■ Your instructions
From the first line to the last, transcribe the material exactly.

■ Supplied information
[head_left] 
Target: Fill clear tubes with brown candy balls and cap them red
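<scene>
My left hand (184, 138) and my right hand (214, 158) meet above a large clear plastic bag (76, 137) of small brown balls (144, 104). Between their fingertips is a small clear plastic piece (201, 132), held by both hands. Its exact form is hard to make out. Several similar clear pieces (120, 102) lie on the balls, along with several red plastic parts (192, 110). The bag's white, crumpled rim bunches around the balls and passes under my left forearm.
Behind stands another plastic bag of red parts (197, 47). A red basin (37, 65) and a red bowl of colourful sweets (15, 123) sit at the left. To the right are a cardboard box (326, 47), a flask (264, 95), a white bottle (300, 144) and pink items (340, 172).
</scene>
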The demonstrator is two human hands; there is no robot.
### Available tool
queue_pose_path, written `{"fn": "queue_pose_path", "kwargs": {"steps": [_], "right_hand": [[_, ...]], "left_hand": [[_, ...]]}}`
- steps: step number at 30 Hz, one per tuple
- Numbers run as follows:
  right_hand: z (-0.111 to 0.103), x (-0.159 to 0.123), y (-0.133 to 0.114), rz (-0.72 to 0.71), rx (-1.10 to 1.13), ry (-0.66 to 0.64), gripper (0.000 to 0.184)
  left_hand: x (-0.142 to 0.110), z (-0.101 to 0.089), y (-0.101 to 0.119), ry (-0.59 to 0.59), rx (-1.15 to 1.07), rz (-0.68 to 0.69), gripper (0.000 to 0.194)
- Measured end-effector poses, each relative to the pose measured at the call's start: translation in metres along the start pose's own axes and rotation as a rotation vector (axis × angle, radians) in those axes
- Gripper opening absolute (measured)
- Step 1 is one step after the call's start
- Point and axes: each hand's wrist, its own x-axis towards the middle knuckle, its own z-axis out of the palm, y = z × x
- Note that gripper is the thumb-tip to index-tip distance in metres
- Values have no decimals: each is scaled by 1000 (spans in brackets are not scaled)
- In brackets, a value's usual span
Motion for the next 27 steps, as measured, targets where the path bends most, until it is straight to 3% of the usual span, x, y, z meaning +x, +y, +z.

■ Reply to the exercise
[head_left] 
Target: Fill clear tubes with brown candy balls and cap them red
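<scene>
My left hand (184, 138) and my right hand (214, 158) meet above a large clear plastic bag (76, 137) of small brown balls (144, 104). Between their fingertips is a small clear plastic piece (201, 132), held by both hands. Its exact form is hard to make out. Several similar clear pieces (120, 102) lie on the balls, along with several red plastic parts (192, 110). The bag's white, crumpled rim bunches around the balls and passes under my left forearm.
Behind stands another plastic bag of red parts (197, 47). A red basin (37, 65) and a red bowl of colourful sweets (15, 123) sit at the left. To the right are a cardboard box (326, 47), a flask (264, 95), a white bottle (300, 144) and pink items (340, 172).
</scene>
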The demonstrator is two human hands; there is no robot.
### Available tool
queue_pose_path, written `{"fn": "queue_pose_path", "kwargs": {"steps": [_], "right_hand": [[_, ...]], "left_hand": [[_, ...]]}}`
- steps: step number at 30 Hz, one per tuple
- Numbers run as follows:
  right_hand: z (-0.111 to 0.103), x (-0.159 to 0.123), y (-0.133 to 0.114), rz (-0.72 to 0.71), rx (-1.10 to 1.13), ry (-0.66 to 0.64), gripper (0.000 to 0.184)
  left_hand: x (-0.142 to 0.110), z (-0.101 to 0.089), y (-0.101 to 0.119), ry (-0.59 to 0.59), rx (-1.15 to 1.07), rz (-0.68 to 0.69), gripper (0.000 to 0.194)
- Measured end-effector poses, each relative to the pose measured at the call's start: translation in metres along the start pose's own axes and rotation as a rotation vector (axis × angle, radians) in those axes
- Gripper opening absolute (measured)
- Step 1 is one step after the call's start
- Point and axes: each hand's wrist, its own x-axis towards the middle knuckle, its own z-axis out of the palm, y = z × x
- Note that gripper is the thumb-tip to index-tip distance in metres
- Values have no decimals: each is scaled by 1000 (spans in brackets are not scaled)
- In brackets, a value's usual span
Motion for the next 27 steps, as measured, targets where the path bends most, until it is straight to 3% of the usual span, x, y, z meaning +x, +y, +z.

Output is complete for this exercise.